▶ What to do
Images are not part of the copy; transcribe all the data exactly.

▶ Data block
......

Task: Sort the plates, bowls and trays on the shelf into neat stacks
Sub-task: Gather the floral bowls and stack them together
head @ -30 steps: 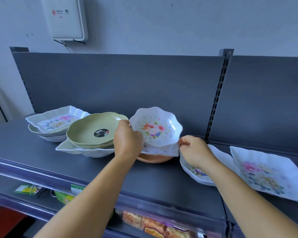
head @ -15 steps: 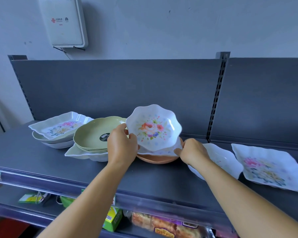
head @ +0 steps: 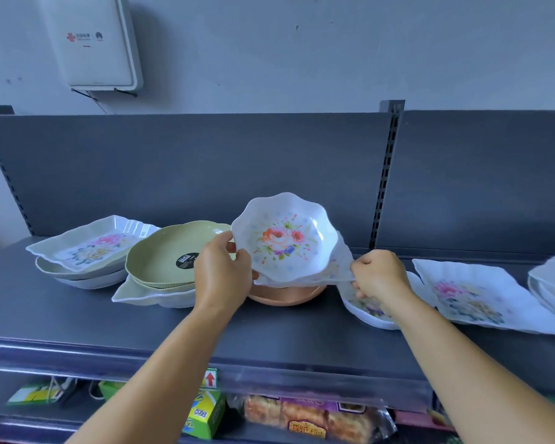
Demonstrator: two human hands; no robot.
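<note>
At the centre of the frame we hold a scalloped floral bowl (head: pixel 285 240) tipped up toward us, its lower edge over a white floral plate (head: pixel 340 267) that lies on an orange dish (head: pixel 287 296) on the grey shelf (head: pixel 141 325). Our left hand (head: pixel 221 272) pinches the bowl's left rim, thumb on the inner face; our right hand (head: pixel 380 274) is closed on the right corner of the plate beneath. The bowl looks like thin melamine, so we judge it light, stiff and glossy enough to slip, best taken at the wavy rim, where a thumb can hook over the lip. Left of centre sit green plates (head: pixel 170 257) on a white tray (head: pixel 154 298), and at far left a floral tray (head: pixel 92 248) tops another pile. At right lies a square floral plate (head: pixel 474 296), flat and alone.
</note>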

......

▶ Result below
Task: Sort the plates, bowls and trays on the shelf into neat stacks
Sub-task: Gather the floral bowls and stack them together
head @ -30 steps: 
head @ -15 steps: 
head @ +0 steps: 
Demonstrator: two human hands; no robot.
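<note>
At the centre of the frame we hold a scalloped floral bowl (head: pixel 285 240) tipped up toward us, its lower edge over a white floral plate (head: pixel 340 267) that lies on an orange dish (head: pixel 287 296) on the grey shelf (head: pixel 141 325). Our left hand (head: pixel 221 272) pinches the bowl's left rim, thumb on the inner face; our right hand (head: pixel 380 274) is closed on the right corner of the plate beneath. The bowl looks like thin melamine, so we judge it light, stiff and glossy enough to slip, best taken at the wavy rim, where a thumb can hook over the lip. Left of centre sit green plates (head: pixel 170 257) on a white tray (head: pixel 154 298), and at far left a floral tray (head: pixel 92 248) tops another pile. At right lies a square floral plate (head: pixel 474 296), flat and alone.
</note>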

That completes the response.